■ **What you will do**
Starting at the line that contains "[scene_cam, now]" and stopping at the line that contains "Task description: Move", restate each line of the records below exactly. Omit the pictures.

== Segment start ==

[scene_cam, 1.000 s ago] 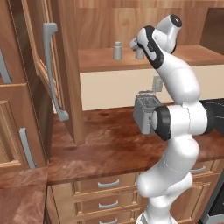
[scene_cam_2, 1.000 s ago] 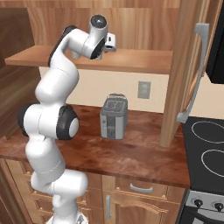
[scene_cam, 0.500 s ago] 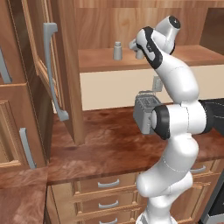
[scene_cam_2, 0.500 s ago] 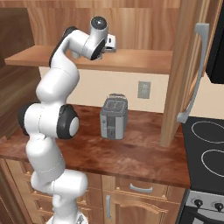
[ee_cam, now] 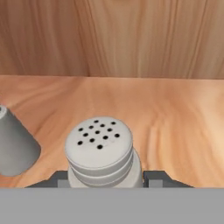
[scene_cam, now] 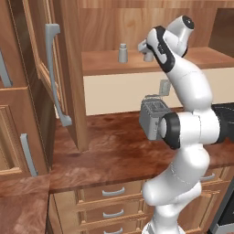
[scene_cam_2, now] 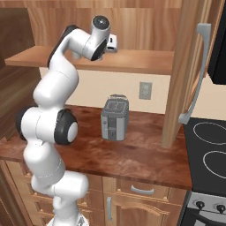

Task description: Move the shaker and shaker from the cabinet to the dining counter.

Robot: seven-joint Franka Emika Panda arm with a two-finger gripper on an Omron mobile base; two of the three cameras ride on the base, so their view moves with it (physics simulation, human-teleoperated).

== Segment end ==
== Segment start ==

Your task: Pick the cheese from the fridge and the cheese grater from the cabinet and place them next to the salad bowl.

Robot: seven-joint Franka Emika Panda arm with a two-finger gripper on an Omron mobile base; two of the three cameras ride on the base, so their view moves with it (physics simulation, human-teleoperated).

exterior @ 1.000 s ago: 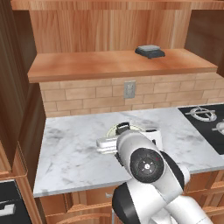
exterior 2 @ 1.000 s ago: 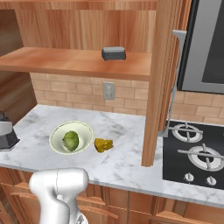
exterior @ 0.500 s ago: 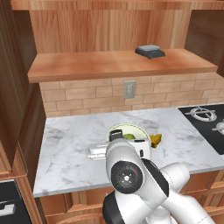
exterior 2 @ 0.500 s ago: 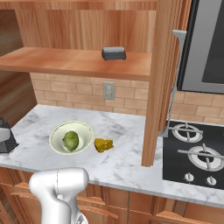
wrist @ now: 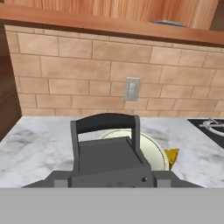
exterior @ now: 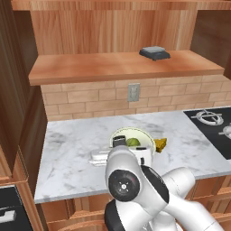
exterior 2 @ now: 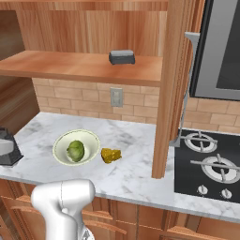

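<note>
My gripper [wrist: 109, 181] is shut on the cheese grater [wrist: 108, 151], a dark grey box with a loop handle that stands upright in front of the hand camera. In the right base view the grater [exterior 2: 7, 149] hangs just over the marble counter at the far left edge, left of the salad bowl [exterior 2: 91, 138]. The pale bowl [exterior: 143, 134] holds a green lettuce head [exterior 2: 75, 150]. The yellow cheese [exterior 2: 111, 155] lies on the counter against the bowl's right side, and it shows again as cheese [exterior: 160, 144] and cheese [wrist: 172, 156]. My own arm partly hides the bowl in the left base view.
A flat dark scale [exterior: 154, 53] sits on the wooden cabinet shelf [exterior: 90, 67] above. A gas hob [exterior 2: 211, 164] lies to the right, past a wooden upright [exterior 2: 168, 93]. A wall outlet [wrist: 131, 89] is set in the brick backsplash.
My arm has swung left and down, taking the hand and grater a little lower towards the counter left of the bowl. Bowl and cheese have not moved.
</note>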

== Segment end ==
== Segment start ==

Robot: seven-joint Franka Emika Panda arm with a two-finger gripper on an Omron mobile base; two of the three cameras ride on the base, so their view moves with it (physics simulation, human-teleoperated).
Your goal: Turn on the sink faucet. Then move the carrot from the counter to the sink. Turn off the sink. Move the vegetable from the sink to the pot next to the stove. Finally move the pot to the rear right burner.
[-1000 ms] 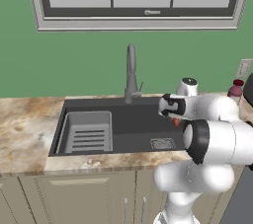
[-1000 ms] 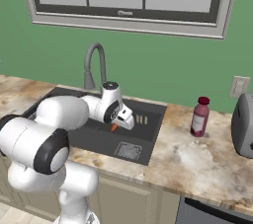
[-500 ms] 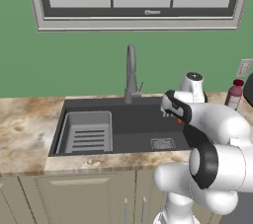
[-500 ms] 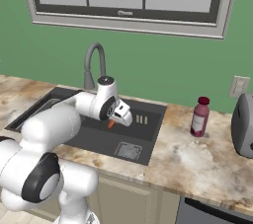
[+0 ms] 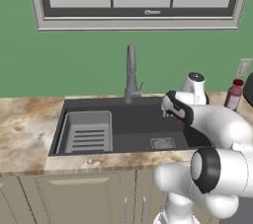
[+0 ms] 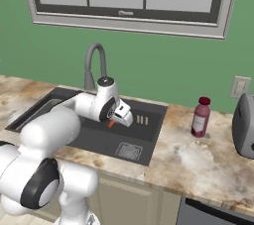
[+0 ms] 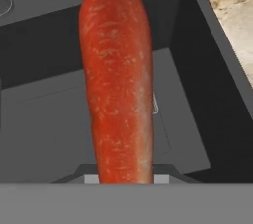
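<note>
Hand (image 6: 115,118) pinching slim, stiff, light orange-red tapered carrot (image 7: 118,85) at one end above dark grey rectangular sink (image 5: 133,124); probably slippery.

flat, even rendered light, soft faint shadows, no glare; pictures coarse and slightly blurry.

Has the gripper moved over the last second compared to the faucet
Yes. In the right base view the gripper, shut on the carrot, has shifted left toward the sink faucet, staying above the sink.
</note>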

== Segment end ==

■ **Reply to the exercise**
[scene_cam, now] 
[scene_cam_2, now] 

Task description: Move the shaker and shaker from the cabinet to the dining counter.

Nothing further is required for this exercise.